03 Sty 2023, Wto 22:02, PID: 865030
(Ten post był ostatnio modyfikowany: 03 Sty 2023, Wto 22:07 przez Roztoczanka.)
(03 Sty 2023, Wto 18:48)empatya napisał(a):(03 Sty 2023, Wto 18:38)Roztoczanka napisał(a): Mnie też co niektórzy próbują przekonywać, ale się nie daję. Jeszcze próbuję przekonywać innych żeby się nie dawali. Najgorsi są Ci co myślą po staremu ,stereotypowo.
Ale powiedz szczerze: Co to Ci daje, że sama myślisz coś o sobie, skoro to np. może nie powstrzymać ludzi od głupich komentarzy lub może sprawić, że dostaniesz feedback nie taki jaki chcesz? Nie mówię, że myślisz źle, tylko jestem ciekawa Twojej opinii na ten temat?
Pewne osoby mi mówią, że nie dostanę pozytywnych reakcji, jak czegoś nie zrobię albo czegoś nie ubiorę i innej opcji nie ma…
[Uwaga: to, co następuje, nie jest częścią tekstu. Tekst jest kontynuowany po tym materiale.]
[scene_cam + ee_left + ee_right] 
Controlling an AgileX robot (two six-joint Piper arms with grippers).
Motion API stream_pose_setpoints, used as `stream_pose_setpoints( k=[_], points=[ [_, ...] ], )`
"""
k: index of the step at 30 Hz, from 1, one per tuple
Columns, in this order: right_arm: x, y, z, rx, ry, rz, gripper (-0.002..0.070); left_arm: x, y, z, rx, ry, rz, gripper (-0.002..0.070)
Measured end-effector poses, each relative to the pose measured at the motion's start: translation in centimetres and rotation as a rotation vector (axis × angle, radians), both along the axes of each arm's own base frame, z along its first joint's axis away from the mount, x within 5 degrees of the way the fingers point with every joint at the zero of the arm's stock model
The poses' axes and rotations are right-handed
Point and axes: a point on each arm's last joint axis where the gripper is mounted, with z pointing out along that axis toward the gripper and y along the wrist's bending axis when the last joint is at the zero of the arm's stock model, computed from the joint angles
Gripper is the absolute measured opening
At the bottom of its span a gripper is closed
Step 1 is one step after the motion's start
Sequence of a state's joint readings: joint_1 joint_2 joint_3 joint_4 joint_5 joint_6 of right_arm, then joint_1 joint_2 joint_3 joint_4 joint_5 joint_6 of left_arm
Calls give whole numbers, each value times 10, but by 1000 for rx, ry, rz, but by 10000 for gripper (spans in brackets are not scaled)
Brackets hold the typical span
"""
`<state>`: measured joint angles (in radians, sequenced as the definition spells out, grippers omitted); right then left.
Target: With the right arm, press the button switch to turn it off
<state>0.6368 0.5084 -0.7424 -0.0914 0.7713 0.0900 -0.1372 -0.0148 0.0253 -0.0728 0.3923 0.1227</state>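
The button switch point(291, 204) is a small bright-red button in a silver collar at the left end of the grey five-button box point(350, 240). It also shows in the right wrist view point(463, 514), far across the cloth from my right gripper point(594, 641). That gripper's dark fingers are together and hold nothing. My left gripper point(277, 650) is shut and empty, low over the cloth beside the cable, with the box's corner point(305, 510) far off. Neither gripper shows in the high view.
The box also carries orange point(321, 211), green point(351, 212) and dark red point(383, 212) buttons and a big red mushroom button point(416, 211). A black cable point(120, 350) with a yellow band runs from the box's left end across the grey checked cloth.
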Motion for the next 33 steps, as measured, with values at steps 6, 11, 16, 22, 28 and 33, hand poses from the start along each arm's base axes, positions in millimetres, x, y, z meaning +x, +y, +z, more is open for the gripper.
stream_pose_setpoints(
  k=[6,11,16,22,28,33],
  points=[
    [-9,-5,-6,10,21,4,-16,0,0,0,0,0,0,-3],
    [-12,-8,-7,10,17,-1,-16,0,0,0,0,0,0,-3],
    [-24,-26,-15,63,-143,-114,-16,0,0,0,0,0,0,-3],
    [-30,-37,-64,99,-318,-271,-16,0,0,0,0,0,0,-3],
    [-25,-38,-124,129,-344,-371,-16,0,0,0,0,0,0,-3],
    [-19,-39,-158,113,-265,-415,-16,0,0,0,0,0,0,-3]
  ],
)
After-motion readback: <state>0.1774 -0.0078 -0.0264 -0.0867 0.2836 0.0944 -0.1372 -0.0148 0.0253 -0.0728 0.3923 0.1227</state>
Daje mi to to że nie przejmuję się opinią innych na temat wyglądu, czy zachowania który innym się wydaje że nie pasuje mi jako kobiecie. Nie przyjmuję tego do wiadomości. Bo nigdy nie wiadomo czemu nie miałam z tym problemu. Nie czuję się wtedy z tym źle.
Ale np. jak ktoś komentuje moje zachowanie jako osoby nieśmiałej, fobika, znerwicowanej czy czegoś nie umiem to często mam z tym problem. Nad tym akurat muszę pracować. Tamto daje mi to żeby się nie czuć jak przy tych drugich komentarzach.
(03 Sty 2023, Wto 18:58)BlankAvatar napisał(a): imo w takich sytuacjach feedbackowych rozchodzi się też o to jak bardzo odbiega się zachowaniem od stereotypu. Roztoczanka nie przejmuję się fryzurą, ale lubi nosić sukienki, więc dostaje różną informację zwrotną. Jakby nosiła tylko męskie ubrania, to negatywnej info zwrotnej byłoby o wiele więcej, co mogłoby (choć nie musiało) wpływać w dłuższej perspektywie na obraz swojej kobiecości. No i oczywiście ważne jak bardzo ktoś reaguje na taki fidbak (ale to już kwestia indywidualna).
Może tak być że dostaję mniej komentarzy na temat wyglądu. Albo bardziej się skupiam na komentarzach na temat charakteru.